Hi world, lately i feel like things are not going on my way and i hate that.
Firstly, i think that my boss hates me.
Secondly i am upset that i no longer have the privilage to park my car inside my office building and on top of it, i have to pay additional RM100 for my parking fee. WTF. It's so unfair cos I obviously make less money than the bosses.
Thirdly, i feel so fat all the time. I don't get why people still thinks that i'm pretty. Stop boosting my confidence people. Kidding, keep the compliments coming,I NEED IT. But i need motivation too.
Fourthly, for the consecutive time, i feel like a loser for not having any boyfriend. Being a singleton sucks 10 times more whenever i go out to socialize and people start asking me, "so are you seeing anyone?" Sigh.
Fifth, i look forward to get my iphone 6 over the weekend and guess what? It is still sold out. Really?
Six, i still owe vodafone five hundred dollars and i feel guilty.
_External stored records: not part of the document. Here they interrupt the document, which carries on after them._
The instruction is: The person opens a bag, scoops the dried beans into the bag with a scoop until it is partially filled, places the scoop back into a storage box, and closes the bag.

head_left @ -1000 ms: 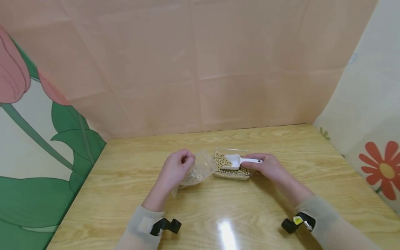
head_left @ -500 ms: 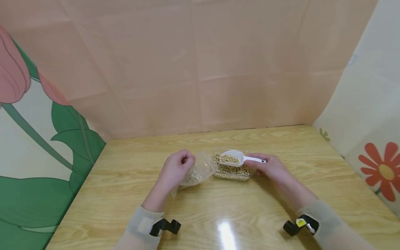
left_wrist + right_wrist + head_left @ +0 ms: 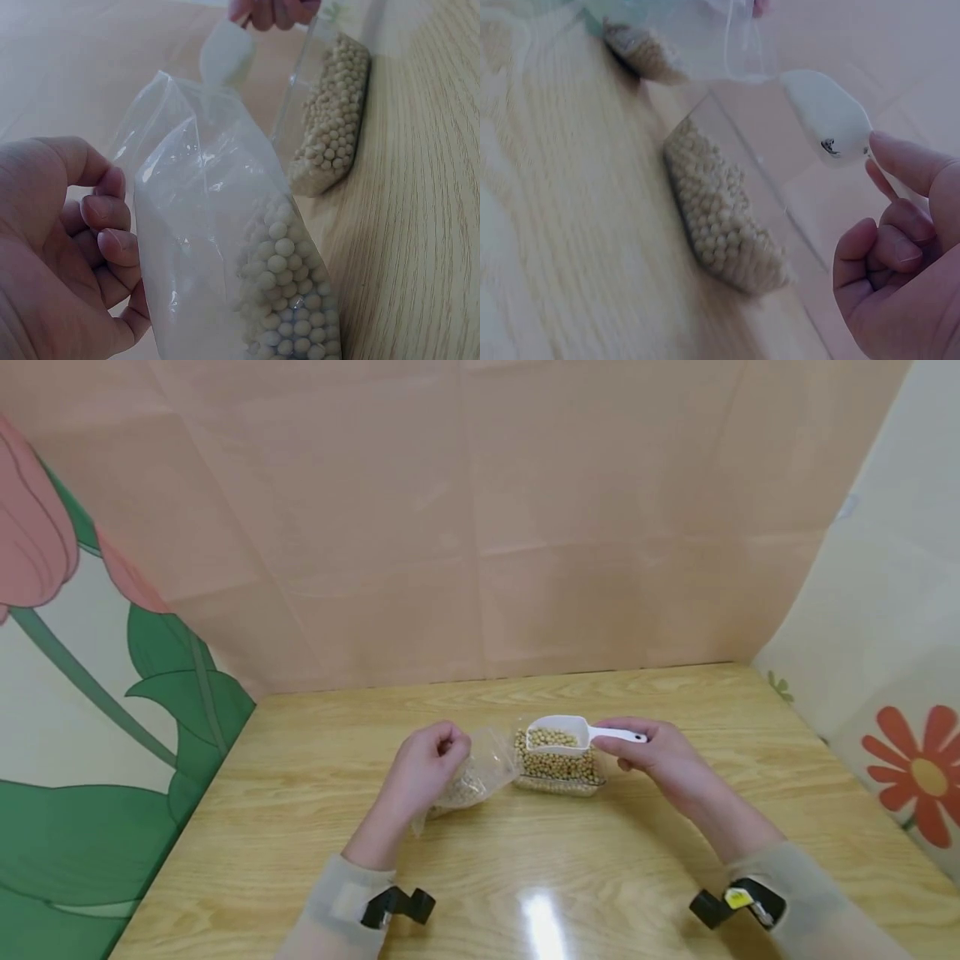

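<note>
My right hand (image 3: 656,756) pinches the handle of a white scoop (image 3: 562,735), whose bowl carries pale round beans above a clear plastic box. That box (image 3: 558,787) stands on the table with more beans (image 3: 724,217) in it. With curled fingers, my left hand (image 3: 427,768) grips the edge of a clear plastic bag (image 3: 195,187) standing to the left of the box. Beans (image 3: 292,300) fill the bag's lower part. In the right wrist view the scoop (image 3: 825,116) shows its underside, so its load is hidden there.
The wooden table (image 3: 315,793) carries the bag and box side by side. Behind it hangs a pinkish-beige backdrop (image 3: 480,527). Flower-printed panels (image 3: 915,635) rise at the sides.
The scoop has come up out of the beans in the box, levelled and now holds a load. My right hand has risen slightly and moved right; my left hand stays with the bag.
</note>
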`<state>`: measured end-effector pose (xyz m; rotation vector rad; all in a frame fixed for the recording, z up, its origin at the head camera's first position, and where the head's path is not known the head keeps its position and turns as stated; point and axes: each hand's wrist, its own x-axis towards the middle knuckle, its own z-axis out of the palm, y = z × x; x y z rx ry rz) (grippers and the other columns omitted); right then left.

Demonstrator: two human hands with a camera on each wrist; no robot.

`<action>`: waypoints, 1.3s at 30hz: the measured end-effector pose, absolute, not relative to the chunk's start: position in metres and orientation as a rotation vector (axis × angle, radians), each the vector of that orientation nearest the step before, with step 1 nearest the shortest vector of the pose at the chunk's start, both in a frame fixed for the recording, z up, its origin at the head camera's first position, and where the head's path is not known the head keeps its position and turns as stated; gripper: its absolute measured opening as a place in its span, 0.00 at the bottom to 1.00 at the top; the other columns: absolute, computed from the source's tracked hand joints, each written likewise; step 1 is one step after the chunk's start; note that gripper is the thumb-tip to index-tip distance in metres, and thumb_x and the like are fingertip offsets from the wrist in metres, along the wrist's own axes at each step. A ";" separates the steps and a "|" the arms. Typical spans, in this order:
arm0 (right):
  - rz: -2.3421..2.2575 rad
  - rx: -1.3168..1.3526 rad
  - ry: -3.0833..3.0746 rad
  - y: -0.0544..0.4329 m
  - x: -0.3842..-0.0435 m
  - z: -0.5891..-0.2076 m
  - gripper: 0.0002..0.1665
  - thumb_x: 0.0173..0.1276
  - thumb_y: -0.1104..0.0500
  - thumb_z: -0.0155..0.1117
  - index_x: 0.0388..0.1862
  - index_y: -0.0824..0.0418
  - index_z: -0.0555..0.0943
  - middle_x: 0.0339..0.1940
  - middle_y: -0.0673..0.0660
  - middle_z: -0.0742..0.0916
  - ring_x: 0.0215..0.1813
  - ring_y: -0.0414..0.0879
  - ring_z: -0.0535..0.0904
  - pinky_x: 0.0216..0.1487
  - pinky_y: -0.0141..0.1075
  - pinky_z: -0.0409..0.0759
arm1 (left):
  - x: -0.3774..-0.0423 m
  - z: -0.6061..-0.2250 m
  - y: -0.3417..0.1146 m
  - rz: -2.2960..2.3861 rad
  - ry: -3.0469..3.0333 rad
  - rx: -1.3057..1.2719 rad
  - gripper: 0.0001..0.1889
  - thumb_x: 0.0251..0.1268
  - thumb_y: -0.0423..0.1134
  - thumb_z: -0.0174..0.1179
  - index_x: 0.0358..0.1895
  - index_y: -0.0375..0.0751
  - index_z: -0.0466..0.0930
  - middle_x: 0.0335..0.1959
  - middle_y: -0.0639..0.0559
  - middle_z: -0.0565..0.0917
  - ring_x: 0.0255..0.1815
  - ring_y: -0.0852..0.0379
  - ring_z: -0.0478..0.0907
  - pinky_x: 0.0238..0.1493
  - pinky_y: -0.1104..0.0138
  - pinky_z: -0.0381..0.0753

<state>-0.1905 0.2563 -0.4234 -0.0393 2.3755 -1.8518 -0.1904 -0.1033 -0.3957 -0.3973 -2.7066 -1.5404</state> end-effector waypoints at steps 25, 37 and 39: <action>-1.580 -0.207 2.484 0.208 -0.198 -0.384 0.27 0.69 0.44 0.83 0.60 0.58 0.91 0.48 0.56 0.89 0.43 0.51 0.78 0.42 0.39 0.77 | -0.193 -0.397 -0.106 -1.531 -2.690 -0.415 0.13 0.81 0.41 0.59 0.31 0.46 0.81 0.23 0.56 0.73 0.24 0.58 0.69 0.30 0.63 0.71; -1.310 -0.441 2.718 0.189 -0.195 -0.359 0.19 0.70 0.46 0.83 0.54 0.53 0.94 0.49 0.53 0.93 0.43 0.50 0.87 0.45 0.44 0.84 | -0.193 -0.396 -0.106 -1.542 -2.683 -0.434 0.13 0.81 0.40 0.58 0.31 0.46 0.80 0.23 0.55 0.72 0.24 0.57 0.68 0.30 0.63 0.70; -1.293 -0.444 2.731 0.190 -0.193 -0.356 0.19 0.69 0.46 0.83 0.54 0.53 0.94 0.50 0.53 0.93 0.42 0.49 0.87 0.43 0.43 0.84 | -0.193 -0.396 -0.105 -1.546 -2.678 -0.435 0.12 0.80 0.40 0.58 0.31 0.46 0.81 0.23 0.55 0.72 0.25 0.56 0.69 0.30 0.63 0.71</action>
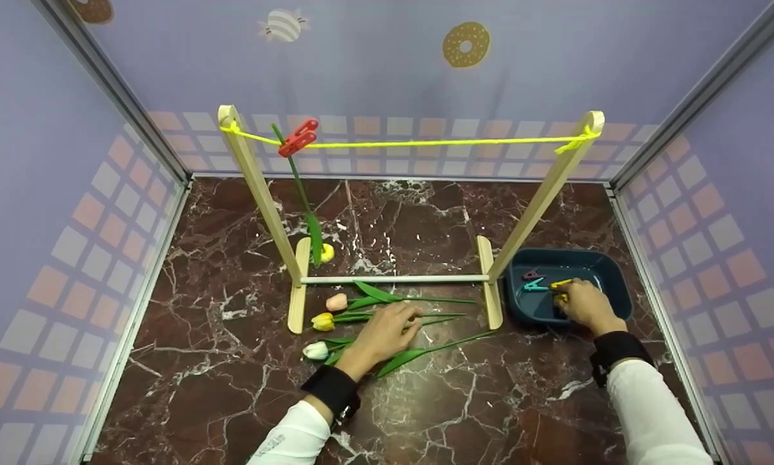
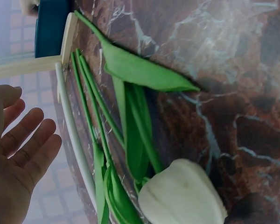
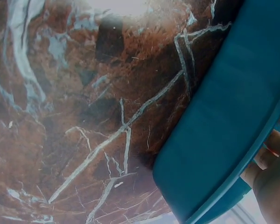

I don't know where should i dig my money to pay them back.
Seven, i want to be a senior associate, a better muslimah, married and as thin as Miranda Kerr (in a healthy way) by this year and yet i don't think i will make any of this happen.
Finally i need to start accepting the fact that not everything comes in your way but Allah knows best and i have no choice but to trust his plans. In sha allah.
I pray that Allah will always keep me humble. Amin.